In 2022 we (incorrectly) called the start of a gold price run, it now looks like the thesis was right, but we were a couple of years too early.

We thought the excess money printing by not only the US Government, but lots of governments around the world post COVID-19, would spur a run in the gold price.

(We had far better timing with our call on a silver price run at the start of 2024.)

Our interest in precious metals grew from that first purchase of silver in the bullion shop on “almost silver squeeze” day in February 2021 and since then we have tried to understand the key drivers for precious metals price runs (and started averaging into physical gold and silver as a portion of our Portfolio).

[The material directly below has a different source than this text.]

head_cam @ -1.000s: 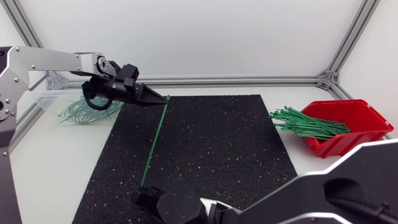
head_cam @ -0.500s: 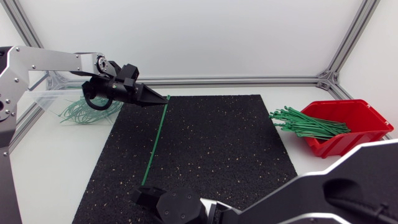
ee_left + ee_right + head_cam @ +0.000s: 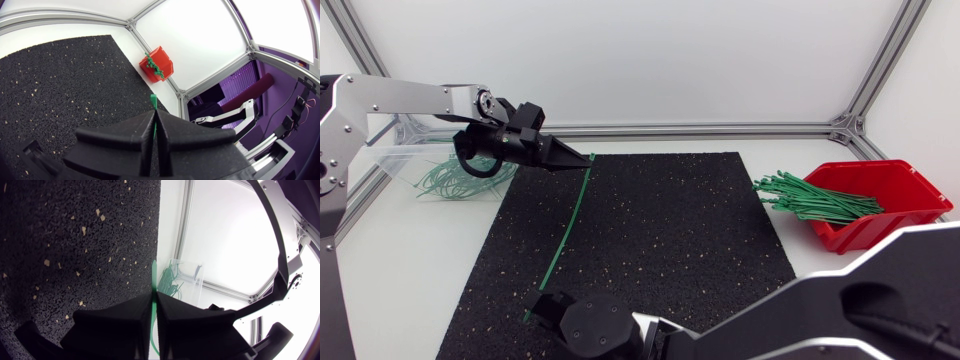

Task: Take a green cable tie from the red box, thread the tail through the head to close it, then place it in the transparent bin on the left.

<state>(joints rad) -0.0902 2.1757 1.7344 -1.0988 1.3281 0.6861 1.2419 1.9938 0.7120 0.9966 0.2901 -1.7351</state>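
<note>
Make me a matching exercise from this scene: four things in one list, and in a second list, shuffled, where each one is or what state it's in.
Things
1. red box
2. transparent bin
3. straight cable tie
4. black mat

Places or states
A. left pincer shut on one end, right pincer on the other
B. left of the mat, with curled green ties
C. right of the mat, heaped with loose green ties
D. flat on the table, between bin and box

Pairs: 1-C, 2-B, 3-A, 4-D
</note>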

Because inflation affects essentially every working age adult, the market size for the “safety of gold and silver” (as opposed to currency) is, well... every working age adult.

Last weekend we gave a quick overview about what drives gold and silver prices and some examples from history where governments have taken on too much debt (usually to fund expensive wars), currencies are debased and there is a run to the safety of gold and silver.

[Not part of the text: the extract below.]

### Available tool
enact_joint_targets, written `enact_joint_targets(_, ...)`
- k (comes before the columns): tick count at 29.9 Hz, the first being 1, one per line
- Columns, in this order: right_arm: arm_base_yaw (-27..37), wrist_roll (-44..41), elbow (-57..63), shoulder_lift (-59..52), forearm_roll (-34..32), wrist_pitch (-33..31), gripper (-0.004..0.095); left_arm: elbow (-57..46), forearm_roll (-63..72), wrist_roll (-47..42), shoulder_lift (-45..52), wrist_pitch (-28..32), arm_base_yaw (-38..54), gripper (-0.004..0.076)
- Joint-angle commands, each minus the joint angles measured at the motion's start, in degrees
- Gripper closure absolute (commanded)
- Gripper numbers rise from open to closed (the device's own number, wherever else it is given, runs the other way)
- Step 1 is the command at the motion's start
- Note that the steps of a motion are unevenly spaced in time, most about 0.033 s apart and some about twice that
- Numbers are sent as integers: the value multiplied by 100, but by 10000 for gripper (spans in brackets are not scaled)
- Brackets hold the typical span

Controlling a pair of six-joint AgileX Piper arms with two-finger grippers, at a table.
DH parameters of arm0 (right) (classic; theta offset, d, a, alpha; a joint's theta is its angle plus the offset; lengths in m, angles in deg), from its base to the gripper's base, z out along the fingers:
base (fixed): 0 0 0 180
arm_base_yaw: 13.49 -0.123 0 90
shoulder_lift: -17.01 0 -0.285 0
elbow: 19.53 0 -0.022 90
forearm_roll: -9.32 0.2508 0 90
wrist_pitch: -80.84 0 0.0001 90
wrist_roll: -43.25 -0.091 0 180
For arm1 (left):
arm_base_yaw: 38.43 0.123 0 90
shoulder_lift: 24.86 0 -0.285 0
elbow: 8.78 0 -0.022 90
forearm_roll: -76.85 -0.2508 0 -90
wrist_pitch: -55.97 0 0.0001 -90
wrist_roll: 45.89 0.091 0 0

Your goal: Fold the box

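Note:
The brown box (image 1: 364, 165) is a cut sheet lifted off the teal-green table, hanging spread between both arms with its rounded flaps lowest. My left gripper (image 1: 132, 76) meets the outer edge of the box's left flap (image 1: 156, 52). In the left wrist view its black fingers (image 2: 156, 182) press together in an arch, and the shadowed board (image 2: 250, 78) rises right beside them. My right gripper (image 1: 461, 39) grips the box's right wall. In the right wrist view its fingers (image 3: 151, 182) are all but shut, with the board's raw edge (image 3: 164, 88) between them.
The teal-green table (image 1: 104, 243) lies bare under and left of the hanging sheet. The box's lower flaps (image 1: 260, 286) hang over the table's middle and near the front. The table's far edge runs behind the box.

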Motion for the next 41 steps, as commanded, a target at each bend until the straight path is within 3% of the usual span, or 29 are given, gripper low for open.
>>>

Links to our commentary here:

This was just a short primer that covered some key points and a few examples in our own words, but it was just a summary.

To go deeper on the topic, here are some of the books we’ve found most useful over the last couple of years, a short note on the books' key themes and relevance to gold and silver demand.

NOTE: When researching and investing in gold (and especially silver) on the internet, you will probably come across a few “tin foil hat” types and conspiracy theorists with some pretty wild content (think like anti-government, imminent global fiscal collapse, doomsday prepper types). While they can be fun to read occasionally, we try to stick more to the middle ground, lessons from economic history approach to our research.

6 Books we found helpful to understand the drivers behind gold and silver markets

(we do not have a commercial relationship with any of these authors or the book selling platform, we just read and found these books useful.)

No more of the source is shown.